Richard Johnston, a Hong Kong-based partner and regional head of Asia with alternatives investment consultant Albourne Partners Ltd., said it may still be easier for “solutions providers” to find takers for their discretionary offerings in the Asia-Pacific market, with its “delegation culture,” than in the U.S. or Europe, but as asset owners here grow more sophisticated, demand should grow for Albourne's fixed fee, pure advisory “self-drive with assistance” approach.
If talk about the very low fees big fund-of-funds firms have accepted for the mandates issued last year by the largest Asian asset owners is true, that would be a sign of “how blurred the lines are getting” between those solutions providers and advisory firms like Albourne, he said.
Still, fees aren't always the biggest aspect of the value proposition.
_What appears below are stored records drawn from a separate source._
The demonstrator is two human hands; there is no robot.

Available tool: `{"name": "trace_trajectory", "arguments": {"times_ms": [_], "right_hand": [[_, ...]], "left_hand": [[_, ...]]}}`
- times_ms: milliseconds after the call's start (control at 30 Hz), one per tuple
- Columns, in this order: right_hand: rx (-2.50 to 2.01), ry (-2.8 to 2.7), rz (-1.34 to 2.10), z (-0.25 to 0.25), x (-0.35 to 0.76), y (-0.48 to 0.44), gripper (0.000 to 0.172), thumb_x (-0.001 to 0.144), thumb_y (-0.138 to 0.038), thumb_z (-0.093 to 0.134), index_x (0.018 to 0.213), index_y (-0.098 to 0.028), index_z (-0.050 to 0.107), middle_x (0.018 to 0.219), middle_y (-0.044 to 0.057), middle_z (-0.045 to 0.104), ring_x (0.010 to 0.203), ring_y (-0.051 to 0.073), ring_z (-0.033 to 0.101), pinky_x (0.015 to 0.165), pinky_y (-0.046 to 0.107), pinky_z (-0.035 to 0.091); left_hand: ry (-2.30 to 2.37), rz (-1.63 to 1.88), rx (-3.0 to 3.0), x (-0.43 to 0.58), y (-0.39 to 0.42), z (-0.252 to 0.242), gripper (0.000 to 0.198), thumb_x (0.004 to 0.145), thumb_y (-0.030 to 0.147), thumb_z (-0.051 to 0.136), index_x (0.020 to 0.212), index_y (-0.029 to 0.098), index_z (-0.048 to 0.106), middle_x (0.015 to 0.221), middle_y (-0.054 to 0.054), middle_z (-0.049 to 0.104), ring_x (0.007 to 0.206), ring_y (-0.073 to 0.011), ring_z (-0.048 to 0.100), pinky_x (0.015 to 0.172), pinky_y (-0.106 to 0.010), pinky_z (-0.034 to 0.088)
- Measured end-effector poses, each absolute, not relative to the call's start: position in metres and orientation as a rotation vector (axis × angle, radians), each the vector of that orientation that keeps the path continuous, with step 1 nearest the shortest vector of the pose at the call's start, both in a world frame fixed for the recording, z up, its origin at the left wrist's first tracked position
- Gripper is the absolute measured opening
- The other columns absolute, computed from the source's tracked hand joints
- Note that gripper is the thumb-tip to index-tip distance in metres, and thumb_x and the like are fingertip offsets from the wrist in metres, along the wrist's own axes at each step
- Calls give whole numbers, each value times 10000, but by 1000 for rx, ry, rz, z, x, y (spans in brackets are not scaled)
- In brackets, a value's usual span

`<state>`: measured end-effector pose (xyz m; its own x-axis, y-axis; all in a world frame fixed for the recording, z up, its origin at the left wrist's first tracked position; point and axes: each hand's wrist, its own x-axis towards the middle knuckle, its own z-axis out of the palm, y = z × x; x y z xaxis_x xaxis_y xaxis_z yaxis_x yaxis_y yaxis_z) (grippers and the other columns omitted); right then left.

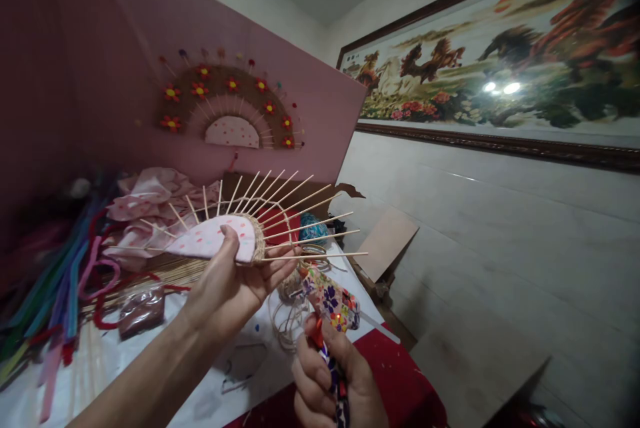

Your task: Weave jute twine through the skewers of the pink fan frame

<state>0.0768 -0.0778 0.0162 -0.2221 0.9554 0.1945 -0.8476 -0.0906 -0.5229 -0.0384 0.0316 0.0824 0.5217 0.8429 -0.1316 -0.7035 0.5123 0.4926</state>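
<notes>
My left hand (235, 281) grips a half-round fan frame, its thumb on the dotted pale-pink fabric panel (210, 239) and its fingers underneath. Thin wooden sticks (300, 219) radiate from the panel's curved edge, which is bound with twine (259, 238). A thin twine arc also crosses the sticks partway out. In my right hand (335, 375) is a flower-patterned hot glue gun (333, 298), with a small light glowing on its body and a finger at the orange trigger. Its nozzle points up and left toward the underside of the frame; contact cannot be made out.
A finished-looking fan decoration with red flowers (231, 85) hangs on the pink board (320, 108) behind. Pipe cleaners (70, 301), crumpled pink fabric (155, 191), a plastic-wrapped brown packet (143, 309) and loose twine (285, 321) lie on the table. A framed horse picture (450, 61) hangs right.
</notes>
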Motion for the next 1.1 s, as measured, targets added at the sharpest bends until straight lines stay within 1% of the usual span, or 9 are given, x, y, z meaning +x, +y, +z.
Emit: {"name": "trace_trajectory", "arguments": {"times_ms": [67, 267, 400, 500, 700, 833, 933, 1100], "right_hand": [[-203, -635, 1661, 16, 73, -75, 191, 789, -369, 629, 871, -197, 608, 500, -85, 455, 333, 17, 223, 271, 96, 292], [-151, -598, 1661, 9, 66, -65, 199, 786, -378, 630, 848, -195, 584, 487, -99, 424, 330, 20, 201, 261, 93, 307], [-130, -576, 1646, 8, 64, -63, 221, 790, -392, 623, 853, -184, 581, 484, -100, 424, 323, 19, 191, 250, 93, 298], [-133, -580, 1634, 9, 62, -64, 238, 783, -399, 631, 850, -177, 578, 482, -103, 422, 320, 16, 180, 245, 90, 291], [-156, -580, 1632, 10, 61, -64, 253, 775, -419, 635, 802, -182, 551, 475, -109, 412, 314, 11, 166, 239, 85, 283], [-131, -584, 1649, 9, 62, -63, 248, 783, -409, 630, 804, -176, 547, 476, -109, 418, 316, 12, 170, 236, 83, 280], [-97, -597, 1648, 9, 62, -63, 240, 798, -407, 614, 802, -178, 543, 482, -109, 420, 316, 10, 168, 239, 80, 284], [-95, -610, 1654, 8, 61, -63, 248, 802, -418, 603, 790, -186, 514, 473, -117, 387, 318, 14, 158, 239, 75, 273]], "left_hand": [[364, 948, 404, -39, 31, 83, 630, 832, 557, 333, 1093, 7, 496, 1007, -317, 617, 958, -348, 628, 742, -408, 551], [369, 963, 414, -39, 27, 85, 550, 843, 542, 329, 963, 51, 546, 959, -282, 652, 889, -312, 661, 731, -356, 553], [386, 968, 409, -39, 26, 85, 531, 842, 533, 345, 976, 61, 548, 951, -274, 657, 887, -317, 661, 711, -374, 558], [365, 931, 397, -39, 26, 85, 572, 837, 548, 333, 1000, 46, 553, 953, -278, 656, 890, -311, 660, 709, -363, 560], [367, 939, 401, -39, 27, 85, 553, 844, 543, 319, 905, 58, 579, 954, -269, 657, 896, -295, 659, 728, -345, 552], [356, 923, 397, -39, 26, 84, 551, 837, 549, 333, 934, 63, 576, 924, -252, 668, 843, -276, 672, 701, -336, 556], [333, 897, 406, -39, 27, 82, 579, 836, 554, 329, 982, 46, 566, 909, -262, 669, 809, -271, 678, 695, -327, 554], [303, 894, 425, -38, 27, 80, 569, 849, 536, 321, 995, 38, 555, 868, -245, 681, 755, -246, 684, 702, -309, 548]]}}
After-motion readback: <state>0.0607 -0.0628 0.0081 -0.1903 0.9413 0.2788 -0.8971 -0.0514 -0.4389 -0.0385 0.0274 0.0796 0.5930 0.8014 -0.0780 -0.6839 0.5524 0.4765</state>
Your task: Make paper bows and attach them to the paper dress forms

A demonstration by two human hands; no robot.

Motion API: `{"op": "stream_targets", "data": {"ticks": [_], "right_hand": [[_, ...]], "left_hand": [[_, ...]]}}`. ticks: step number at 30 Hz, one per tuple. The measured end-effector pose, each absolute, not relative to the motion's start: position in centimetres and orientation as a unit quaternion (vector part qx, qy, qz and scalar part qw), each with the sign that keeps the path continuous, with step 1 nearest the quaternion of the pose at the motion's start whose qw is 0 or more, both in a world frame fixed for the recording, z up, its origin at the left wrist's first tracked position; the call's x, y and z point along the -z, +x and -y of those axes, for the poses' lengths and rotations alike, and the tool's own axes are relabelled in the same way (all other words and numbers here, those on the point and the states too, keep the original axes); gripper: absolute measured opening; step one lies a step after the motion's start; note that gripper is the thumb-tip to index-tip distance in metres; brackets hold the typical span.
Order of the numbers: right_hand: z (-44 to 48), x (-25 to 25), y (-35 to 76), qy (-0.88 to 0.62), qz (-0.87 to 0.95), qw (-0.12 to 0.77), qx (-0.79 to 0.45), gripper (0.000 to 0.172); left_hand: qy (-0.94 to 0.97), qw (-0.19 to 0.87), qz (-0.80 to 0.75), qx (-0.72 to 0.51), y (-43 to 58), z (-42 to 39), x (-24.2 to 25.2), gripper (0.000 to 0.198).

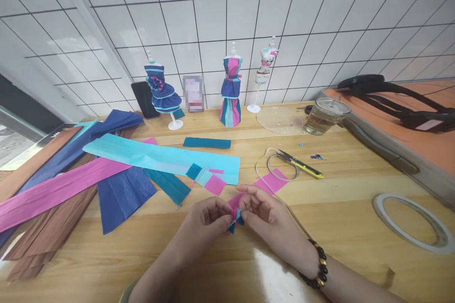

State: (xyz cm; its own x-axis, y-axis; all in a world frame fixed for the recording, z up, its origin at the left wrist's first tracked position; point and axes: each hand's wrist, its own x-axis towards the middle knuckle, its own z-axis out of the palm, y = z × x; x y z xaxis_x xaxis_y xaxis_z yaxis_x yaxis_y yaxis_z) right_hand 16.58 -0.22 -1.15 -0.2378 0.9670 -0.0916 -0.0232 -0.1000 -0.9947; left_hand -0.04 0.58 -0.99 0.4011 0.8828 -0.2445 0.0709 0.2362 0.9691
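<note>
My left hand and my right hand meet low in the middle of the view, thumbs and fingertips closed. Between them they pinch a small gathered bundle of crepe paper in pink, light blue and teal. My fingers cover part of the bundle. Just beyond it lie small paper squares: a pink one, a teal one and a light blue one between them. Another pink piece lies beyond my right hand, under a coiled cord. A beaded bracelet circles my right wrist.
Crepe paper strips in several colours spread over the left side. Three mini mannequins in paper outfits stand along the tiled wall, near phones. A yellow cutter, a glass and a tape roll lie rightward.
</note>
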Motion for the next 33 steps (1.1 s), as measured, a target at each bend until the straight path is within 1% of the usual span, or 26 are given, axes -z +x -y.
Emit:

The fees clients pay their strategic partners should be judged in tandem with the fees those partners are able to negotiate with the underlying hedge fund managers on their platforms, said EnTrustPermal's Mr. Sufian. EnTrustPermal is generally able to negotiate “lower fees and better terms” with those underlying managers, he said. He declined to provide specific numbers.
The head of a top-10 hedge fund-of-funds firm, who declined to be named, agreed, saying the fee cuts fund-of-funds heavyweights are able to negotiate with underlying hedge funds can more than offset the fees clients pay to the fund-of-funds provider.